Non-random retention of protein-coding overlapping genes in Metazoa
- Equal contributors
1 Department of Biology and Genetics for Medical Sciences, University of Milan, 20133 Milan, Italy
2 Center for Genomic Medicine, Kyoto University Graduate School of Medicine, Konoe-cho, Yoshida, Sakyo-ku, 606-8501 Kyoto, Japan
3 Institute of Biomedical Technologies, National Research Council, Via Fantoli 16/15, 20138 Milan, Italy
4 European Molecular Biology Laboratory, Meyerhofstr.1, 69012 Heidelberg, Germany
5 Department of Experimental Oncology, European Institute of Oncology, Via Ripamonti 435, 20141 Milan, Italy
6 FIRC Institute of Molecular Oncology Foundation, Via Adamello 16, 20139 Milan, Italy
BMC Genomics 2008, 9:174 doi:10.1186/1471-2164-9-174Published: 16 April 2008
Although the overlap of transcriptional units occurs frequently in eukaryotic genomes, its evolutionary and biological significance remains largely unclear. Here we report a comparative analysis of overlaps between genes coding for well-annotated proteins in five metazoan genomes (human, mouse, zebrafish, fruit fly and worm).

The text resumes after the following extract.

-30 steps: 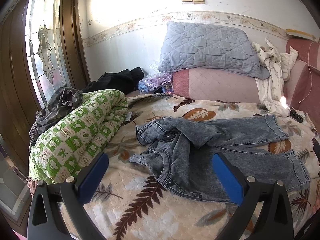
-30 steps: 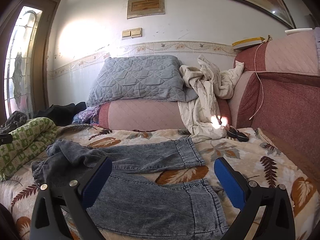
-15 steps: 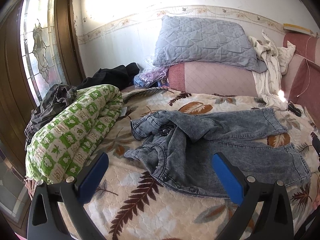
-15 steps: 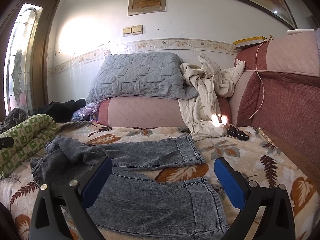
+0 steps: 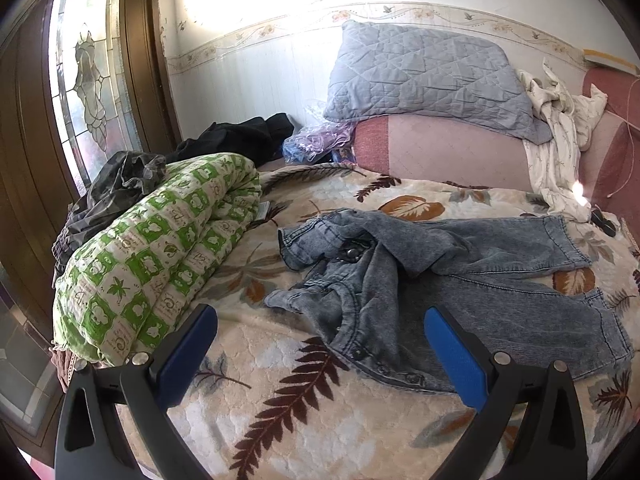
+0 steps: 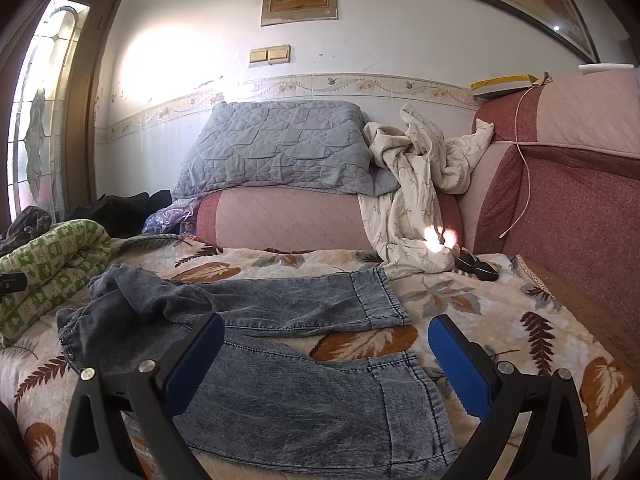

For all analyzed species the observed number of overlapping genes is always lower than expected assuming functional neutrality, suggesting that gene overlap is negatively selected. The comparison to the random distribution also shows that retained overlaps do not exhibit random features: antiparallel overlaps are significantly enriched, while overlaps lying on the same strand and those involving coding sequences are highly underrepresented. We confirm that overlap is mostly species-specific and provide evidence that it frequently originates through the acquisition of terminal, non-coding exons. Finally, we show that overlapping genes tend to be significantly co-expressed in a breast cancer cDNA library obtained by 454 deep sequencing, and that different overlap types display different patterns of reciprocal expression.
Our data suggest that overlap between protein-coding genes is selected against in Metazoa. However, when retained it may be used as a species-specific mechanism for the reciprocal regulation of neighboring genes. The tendency of overlaps to involve non-coding regions of the genes leads to the speculation that the advantages achieved by an overlapping arrangement may be optimized by evolving regulatory non-coding transcripts.